§ DIRECTIONS FOR THIS TASK: For this listing, the lines between the one holding "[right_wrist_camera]" and the one holding "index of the", inclusive, must be set down exactly.

§ DATASET CONTENT:
-- -- --

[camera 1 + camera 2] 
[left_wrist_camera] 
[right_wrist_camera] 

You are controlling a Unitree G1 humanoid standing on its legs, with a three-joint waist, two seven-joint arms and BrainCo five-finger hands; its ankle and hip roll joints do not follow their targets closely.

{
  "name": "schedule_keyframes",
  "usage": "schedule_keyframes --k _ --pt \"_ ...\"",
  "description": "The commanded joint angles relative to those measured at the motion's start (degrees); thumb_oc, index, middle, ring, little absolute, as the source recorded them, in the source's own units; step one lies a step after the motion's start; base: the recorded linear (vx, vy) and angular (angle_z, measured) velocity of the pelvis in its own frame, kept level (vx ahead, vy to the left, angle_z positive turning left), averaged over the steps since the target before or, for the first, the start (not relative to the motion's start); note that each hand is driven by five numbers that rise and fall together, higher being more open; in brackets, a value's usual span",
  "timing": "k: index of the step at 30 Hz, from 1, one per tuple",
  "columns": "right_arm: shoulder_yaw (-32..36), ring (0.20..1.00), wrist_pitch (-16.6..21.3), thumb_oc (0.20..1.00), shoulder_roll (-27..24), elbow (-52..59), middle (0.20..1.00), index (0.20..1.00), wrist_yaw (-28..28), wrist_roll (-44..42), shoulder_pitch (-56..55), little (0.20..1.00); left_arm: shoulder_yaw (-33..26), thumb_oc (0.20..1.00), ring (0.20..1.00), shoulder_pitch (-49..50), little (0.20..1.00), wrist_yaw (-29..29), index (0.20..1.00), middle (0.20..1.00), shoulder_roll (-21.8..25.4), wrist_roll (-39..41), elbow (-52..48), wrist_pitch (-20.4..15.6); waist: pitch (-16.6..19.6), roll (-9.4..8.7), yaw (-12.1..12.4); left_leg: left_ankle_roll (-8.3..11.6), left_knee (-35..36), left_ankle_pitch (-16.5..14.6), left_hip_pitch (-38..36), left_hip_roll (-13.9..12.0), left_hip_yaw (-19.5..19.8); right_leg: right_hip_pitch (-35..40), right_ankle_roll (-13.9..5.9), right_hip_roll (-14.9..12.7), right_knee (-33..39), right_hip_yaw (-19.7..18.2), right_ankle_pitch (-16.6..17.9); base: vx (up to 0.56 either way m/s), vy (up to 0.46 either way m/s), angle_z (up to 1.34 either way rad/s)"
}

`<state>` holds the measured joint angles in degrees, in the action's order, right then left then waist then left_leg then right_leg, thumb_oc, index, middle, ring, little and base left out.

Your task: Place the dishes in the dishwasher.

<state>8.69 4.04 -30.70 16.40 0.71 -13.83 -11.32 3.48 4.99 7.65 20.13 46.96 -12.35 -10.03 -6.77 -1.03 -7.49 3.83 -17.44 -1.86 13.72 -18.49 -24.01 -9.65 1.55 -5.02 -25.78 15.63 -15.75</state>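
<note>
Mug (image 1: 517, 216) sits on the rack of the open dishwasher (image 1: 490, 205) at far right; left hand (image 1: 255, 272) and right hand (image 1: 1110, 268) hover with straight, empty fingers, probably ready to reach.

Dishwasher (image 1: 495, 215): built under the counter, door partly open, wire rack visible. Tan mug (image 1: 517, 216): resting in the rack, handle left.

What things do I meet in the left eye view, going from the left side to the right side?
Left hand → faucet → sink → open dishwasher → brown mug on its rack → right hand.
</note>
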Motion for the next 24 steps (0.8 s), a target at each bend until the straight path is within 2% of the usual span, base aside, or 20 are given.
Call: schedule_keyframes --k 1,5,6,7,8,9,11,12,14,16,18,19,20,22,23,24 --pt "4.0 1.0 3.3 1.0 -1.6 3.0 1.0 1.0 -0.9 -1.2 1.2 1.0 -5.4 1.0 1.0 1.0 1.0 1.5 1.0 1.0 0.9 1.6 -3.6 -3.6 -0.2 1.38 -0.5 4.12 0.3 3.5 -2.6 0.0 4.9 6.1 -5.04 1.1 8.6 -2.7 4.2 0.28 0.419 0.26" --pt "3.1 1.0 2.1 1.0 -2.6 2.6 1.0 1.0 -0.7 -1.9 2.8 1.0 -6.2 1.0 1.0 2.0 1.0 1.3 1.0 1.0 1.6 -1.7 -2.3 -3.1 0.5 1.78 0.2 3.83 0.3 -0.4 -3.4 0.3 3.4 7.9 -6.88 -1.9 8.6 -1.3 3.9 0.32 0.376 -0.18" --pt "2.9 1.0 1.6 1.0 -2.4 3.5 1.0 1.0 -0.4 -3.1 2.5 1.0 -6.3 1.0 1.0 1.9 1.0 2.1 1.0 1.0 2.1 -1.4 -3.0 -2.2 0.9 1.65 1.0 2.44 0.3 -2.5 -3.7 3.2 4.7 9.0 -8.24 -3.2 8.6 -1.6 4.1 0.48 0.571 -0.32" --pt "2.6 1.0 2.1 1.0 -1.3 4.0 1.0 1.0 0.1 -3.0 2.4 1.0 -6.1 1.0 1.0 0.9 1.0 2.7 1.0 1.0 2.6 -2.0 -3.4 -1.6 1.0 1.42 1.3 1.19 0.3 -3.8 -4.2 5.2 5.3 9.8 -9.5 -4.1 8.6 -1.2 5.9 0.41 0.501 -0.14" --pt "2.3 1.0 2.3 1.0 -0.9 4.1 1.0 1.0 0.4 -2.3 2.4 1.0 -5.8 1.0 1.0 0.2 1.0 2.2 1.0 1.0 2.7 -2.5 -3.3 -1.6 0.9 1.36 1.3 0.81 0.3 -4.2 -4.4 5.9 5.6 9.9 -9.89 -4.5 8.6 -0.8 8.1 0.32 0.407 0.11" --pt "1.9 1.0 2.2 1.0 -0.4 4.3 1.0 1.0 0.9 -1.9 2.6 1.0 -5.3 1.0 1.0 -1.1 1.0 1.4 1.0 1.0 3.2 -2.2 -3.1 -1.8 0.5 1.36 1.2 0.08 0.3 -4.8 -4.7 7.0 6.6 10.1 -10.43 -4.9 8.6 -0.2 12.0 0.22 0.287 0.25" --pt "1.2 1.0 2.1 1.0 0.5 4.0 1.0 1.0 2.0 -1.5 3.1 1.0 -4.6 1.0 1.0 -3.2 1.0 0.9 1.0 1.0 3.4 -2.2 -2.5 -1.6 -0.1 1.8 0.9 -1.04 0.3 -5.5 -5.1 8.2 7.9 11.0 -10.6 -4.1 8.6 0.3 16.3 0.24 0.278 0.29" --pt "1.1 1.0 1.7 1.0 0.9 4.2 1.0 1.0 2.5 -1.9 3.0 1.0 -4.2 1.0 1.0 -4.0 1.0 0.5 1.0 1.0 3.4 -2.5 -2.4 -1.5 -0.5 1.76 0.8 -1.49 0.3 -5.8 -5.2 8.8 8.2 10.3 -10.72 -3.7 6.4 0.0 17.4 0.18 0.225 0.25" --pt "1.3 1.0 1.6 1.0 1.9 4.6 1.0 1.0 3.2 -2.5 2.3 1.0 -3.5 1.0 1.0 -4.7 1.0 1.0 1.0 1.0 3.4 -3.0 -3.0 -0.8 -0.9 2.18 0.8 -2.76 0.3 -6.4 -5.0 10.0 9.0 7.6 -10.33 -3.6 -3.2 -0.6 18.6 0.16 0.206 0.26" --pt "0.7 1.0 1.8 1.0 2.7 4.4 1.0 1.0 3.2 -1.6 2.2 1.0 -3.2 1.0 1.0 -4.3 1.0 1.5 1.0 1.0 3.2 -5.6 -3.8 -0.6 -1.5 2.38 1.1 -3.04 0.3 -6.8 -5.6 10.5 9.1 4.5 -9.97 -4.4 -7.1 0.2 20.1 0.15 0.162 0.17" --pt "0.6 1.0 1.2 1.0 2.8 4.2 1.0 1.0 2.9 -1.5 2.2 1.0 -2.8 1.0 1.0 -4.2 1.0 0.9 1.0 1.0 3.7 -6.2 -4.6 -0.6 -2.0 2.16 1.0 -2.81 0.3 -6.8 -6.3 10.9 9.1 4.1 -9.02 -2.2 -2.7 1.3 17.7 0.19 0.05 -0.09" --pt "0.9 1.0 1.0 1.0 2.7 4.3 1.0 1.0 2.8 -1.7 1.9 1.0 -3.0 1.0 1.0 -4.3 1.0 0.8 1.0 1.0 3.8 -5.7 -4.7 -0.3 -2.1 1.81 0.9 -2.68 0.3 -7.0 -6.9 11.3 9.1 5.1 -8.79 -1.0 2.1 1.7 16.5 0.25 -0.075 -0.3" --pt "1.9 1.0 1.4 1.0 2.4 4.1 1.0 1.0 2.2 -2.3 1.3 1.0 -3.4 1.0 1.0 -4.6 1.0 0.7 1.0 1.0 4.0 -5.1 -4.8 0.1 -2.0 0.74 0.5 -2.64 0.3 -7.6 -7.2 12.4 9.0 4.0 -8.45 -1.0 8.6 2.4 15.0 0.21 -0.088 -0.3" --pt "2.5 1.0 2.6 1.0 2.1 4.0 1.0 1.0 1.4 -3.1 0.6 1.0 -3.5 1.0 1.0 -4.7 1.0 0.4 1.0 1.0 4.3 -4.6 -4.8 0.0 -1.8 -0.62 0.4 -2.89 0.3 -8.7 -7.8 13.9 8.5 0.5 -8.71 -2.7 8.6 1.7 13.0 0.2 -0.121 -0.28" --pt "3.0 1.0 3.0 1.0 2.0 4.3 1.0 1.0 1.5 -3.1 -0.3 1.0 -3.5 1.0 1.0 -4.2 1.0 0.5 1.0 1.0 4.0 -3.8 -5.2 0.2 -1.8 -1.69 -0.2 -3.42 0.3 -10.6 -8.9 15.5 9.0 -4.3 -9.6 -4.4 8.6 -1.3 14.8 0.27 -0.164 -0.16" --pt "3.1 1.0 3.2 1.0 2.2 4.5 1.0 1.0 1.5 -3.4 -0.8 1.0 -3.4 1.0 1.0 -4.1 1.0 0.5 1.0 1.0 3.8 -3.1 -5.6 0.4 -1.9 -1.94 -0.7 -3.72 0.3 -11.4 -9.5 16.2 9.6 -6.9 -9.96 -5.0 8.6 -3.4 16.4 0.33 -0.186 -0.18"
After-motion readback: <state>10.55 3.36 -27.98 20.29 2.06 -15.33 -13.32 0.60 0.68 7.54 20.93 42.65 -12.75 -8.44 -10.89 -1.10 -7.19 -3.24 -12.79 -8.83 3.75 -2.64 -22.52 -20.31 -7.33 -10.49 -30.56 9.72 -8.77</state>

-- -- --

§ EXERCISE RESPONSE:
[right_wrist_camera] 

You are controlling a Unitree G1 humanoid standing on its legs, with a three-joint waist, two seven-joint arms and BrainCo five-finger hands; its ankle and hip roll joints do not follow their targets closely.

{
  "name": "schedule_keyframes",
  "usage": "schedule_keyframes --k _ --pt \"_ ...\"",
  "description": "The commanded joint angles relative to those measured at the motion's start (degrees); thumb_oc, index, middle, ring, little absolute, as the source recorded them, in the source's own units; step one lies a step after the motion's start; base: the recorded linear (vx, vy) and angular (angle_z, measured) velocity of the pelvis in its own frame, kept level (vx ahead, vy to the left, angle_z positive turning left), averaged over the steps since the target before or, for the first, the start (not relative to the motion's start); note that each hand is driven by five numbers that rise and fall together, higher being more open; in brackets, a value's usual span",
  "timing": "k: index of the step at 30 Hz, from 1, one per tuple",

The requested output has been fully supplied.